• **Your task**: The listing below should be printed again word for word, without any images.
Data shown Start Marker
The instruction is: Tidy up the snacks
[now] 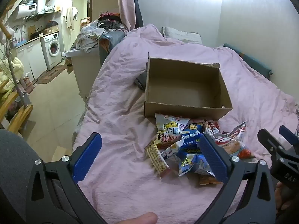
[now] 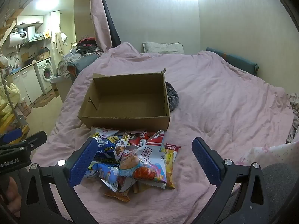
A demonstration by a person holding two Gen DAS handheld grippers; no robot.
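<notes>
Nearest us, our left gripper (image 1: 149, 153) hangs with its jaws spread wide and nothing between them, above the pink quilt (image 1: 115, 97). Just right of centre we see the snack packets (image 1: 186, 141) heaped against the near wall of the cardboard box (image 1: 186, 110). Our right gripper (image 2: 144, 155) also gapes, holding nothing.

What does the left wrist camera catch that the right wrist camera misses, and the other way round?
Only the left wrist view shows the yellow stick-shaped packet at the pile's left edge. Only the right wrist view shows the yellow-and-red packet on the pile's right. Both show the empty cardboard box on the pink bedcover, the snack pile before it, and the washing machine.
</notes>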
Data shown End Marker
• **Worked solution**:
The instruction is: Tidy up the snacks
[now] 
[now] 
A demonstration by a person holding two Gen DAS handheld grippers; no robot.
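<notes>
Nearest us, our left gripper (image 1: 149, 153) hangs with its jaws spread wide and nothing between them, above the pink quilt (image 1: 115, 97). Just right of centre we see the snack packets (image 1: 186, 141) heaped against the near wall of the cardboard box (image 1: 186, 110). Our right gripper (image 2: 144, 155) also gapes, holding nothing.

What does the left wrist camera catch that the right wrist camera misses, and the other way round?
Only the left wrist view shows the yellow stick-shaped packet at the pile's left edge. Only the right wrist view shows the yellow-and-red packet on the pile's right. Both show the empty cardboard box on the pink bedcover, the snack pile before it, and the washing machine.
</notes>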

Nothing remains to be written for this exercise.